WHAT NEEDS TO BE DONE – Look through the lines below and copy each one that includes "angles".

[DATA IN THIS EXERCISE]

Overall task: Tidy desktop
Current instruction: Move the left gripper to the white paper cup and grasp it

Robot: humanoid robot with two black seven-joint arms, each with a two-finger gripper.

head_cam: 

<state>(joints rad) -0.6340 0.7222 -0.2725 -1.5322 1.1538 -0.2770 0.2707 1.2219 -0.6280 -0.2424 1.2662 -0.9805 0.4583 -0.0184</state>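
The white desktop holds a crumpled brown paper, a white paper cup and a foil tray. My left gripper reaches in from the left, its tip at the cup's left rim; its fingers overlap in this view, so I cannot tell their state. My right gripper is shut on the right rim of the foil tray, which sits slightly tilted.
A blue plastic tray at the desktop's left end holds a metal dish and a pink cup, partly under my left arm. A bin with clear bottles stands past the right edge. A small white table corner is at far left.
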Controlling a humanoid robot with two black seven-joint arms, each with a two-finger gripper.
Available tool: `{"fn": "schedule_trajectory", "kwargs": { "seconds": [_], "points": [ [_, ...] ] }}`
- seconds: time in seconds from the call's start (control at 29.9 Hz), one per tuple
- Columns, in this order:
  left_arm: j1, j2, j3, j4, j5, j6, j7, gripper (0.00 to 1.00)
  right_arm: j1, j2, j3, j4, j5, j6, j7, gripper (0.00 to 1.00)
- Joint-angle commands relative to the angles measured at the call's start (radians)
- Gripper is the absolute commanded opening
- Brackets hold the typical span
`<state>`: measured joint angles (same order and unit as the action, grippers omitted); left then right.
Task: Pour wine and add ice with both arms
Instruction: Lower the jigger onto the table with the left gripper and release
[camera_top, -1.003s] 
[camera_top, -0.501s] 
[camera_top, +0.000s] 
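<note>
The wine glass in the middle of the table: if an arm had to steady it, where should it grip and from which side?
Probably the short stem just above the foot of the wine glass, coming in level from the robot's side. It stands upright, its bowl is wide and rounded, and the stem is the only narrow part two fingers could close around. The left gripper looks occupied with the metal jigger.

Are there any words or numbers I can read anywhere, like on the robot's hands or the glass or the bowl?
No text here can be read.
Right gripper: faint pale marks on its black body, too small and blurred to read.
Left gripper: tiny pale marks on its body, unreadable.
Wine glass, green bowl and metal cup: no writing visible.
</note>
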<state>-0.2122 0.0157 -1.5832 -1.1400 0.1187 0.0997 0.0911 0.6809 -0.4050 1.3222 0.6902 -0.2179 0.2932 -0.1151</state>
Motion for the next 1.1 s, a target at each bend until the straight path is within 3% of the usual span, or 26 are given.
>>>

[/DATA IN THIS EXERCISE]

EXERCISE OUTPUT –
- Joint-angle commands relative to the angles measured at the call's start (radians)
`<state>`: measured joint angles (same order and unit as the action, grippers omitted); left then right.

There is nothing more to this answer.